[PATCH] Prevent repeated deadlock-check signals in standby buffer pin waits

public inbox for pgsql-hackers@postgresql.org  
help / color / mirror / Atom feed

[PATCH] Prevent repeated deadlock-check signals in standby buffer pin waits
6+ messages / 4 participants
[nested] [flat]

* [PATCH] Prevent repeated deadlock-check signals in standby buffer pin waits
@ 2026-04-19 05:46  JoongHyuk Shin <sjh910805@gmail.com>
  0 siblings, 1 reply; 6+ messages in thread

From: JoongHyuk Shin @ 2026-04-19 05:46 UTC (permalink / raw)
  To: pgsql-hackers@lists.postgresql.org <pgsql-hackers@lists.postgresql.org>

In ResolveRecoveryConflictWithBufferPin(), when deadlock_timeout fires,
the function sends RECOVERY_CONFLICT_BUFFERPIN_DEADLOCK and returns.
The caller (LockBufferForCleanup) loops back, sets up another
deadlock_timeout,
and the signal gets sent again every interval.

The lock-conflict path had the same problem and was fixed in 8900b5a9d59a
by adding a second ProcWaitForSignal() after the deadlock-check signal.
The buffer-pin path was left with an XXX comment asking "should we fix
this?".

The attached patch applies the same fix: after sending the deadlock-check
signal, reset got_standby_deadlock_timeout and call ProcWaitForSignal()
so the startup process waits for UnpinBuffer() rather than looping
and re-signaling.

Patch attached.

Attachments:

  [application/octet-stream] 0001-Prevent-repeated-deadlock-check-signals-in-standby-b.patch (2.4K, 3-0001-Prevent-repeated-deadlock-check-signals-in-standby-b.patch)
  download | inline diff:
From 58239700edf0c669f4807da6140a595c2a1e8a5e Mon Sep 17 00:00:00 2001
From: JoongHyuk Shin <sjh910805@gmail.com>
Date: Fri, 17 Apr 2026 16:58:31 +0900
Subject: [PATCH] Prevent repeated deadlock-check signals in standby buffer pin
 waits

After sending RECOVERY_CONFLICT_BUFFERPIN_DEADLOCK, the startup process
returned without waiting, so the caller's loop would fire another
deadlock_timeout and re-send the signal every interval.  This added
unnecessary overhead in both the startup process and backends.

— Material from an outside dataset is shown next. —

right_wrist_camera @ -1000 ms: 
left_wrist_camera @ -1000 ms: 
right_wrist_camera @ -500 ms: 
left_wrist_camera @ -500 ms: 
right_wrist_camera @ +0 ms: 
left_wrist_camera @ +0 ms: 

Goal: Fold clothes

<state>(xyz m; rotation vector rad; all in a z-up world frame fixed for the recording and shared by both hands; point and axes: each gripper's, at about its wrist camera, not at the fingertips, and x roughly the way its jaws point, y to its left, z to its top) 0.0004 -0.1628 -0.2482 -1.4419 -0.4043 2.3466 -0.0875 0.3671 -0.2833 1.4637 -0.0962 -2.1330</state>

Fix by adding a ProcWaitForSignal() call after the deadlock-check
signal, mirroring the approach already used in the lock-conflict path
(commit 8900b5a9d59a).  This ensures the signal is sent at most once
per deadlock_timeout period rather than repeatedly.

Also remove the XXX comment that noted this problem.
---
 src/backend/storage/ipc/standby.c | 20 +++++++++++---------
 1 file changed, 11 insertions(+), 9 deletions(-)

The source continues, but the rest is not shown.